▸ **Data extract**:
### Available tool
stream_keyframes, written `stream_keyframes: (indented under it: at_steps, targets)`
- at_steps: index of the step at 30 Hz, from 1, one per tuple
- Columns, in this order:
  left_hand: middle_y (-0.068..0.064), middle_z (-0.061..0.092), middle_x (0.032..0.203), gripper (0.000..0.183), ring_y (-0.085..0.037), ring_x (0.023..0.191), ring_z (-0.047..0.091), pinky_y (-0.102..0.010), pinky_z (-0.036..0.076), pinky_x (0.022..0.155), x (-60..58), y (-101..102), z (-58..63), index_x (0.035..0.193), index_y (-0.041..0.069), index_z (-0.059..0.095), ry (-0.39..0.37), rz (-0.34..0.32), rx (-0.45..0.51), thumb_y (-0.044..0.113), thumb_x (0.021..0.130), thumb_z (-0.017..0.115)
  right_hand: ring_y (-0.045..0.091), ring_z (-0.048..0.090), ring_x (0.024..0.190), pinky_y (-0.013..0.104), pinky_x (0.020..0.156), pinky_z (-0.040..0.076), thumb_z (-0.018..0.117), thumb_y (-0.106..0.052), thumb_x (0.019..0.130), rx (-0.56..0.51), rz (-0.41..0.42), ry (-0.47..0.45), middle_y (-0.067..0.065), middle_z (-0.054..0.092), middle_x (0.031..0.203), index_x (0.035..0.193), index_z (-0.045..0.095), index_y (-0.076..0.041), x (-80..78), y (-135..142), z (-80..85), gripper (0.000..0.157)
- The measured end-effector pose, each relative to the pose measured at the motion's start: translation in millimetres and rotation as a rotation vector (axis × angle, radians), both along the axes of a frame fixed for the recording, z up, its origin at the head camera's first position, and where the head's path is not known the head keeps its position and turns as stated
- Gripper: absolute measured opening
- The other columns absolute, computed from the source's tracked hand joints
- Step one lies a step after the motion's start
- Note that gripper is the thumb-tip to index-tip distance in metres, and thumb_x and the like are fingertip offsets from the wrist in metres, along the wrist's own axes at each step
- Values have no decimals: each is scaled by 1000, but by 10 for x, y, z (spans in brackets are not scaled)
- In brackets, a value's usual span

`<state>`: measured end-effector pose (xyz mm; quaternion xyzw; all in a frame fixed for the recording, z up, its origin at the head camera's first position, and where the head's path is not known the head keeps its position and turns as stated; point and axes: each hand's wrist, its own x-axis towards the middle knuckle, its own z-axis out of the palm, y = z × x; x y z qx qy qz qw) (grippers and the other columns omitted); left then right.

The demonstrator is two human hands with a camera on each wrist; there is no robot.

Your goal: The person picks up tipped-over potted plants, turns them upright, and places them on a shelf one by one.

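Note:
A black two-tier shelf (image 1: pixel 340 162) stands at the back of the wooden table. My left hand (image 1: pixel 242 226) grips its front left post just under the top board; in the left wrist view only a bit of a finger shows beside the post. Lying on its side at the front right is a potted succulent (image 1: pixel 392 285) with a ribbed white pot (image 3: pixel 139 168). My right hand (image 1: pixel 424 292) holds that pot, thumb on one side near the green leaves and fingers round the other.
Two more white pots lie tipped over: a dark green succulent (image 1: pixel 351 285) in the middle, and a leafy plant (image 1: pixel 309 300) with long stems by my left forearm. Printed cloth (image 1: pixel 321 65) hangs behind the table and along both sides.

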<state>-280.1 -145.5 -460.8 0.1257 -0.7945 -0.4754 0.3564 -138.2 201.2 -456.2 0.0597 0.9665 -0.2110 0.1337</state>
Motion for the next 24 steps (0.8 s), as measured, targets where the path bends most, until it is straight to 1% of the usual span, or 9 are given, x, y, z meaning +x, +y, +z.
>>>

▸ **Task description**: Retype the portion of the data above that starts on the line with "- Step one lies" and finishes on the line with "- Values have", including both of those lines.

▸ **Answer area**:
- Step one lies a step after the motion's start
- Note that gripper is the thumb-tip to index-tip distance in metres, and thumb_x and the like are fingertip offsets from the wrist in metres, along the wrist's own axes at each step
- Values have no decimals: each is scaled by 1000, but by 10 for x, y, z (spans in brackets are not scaled)

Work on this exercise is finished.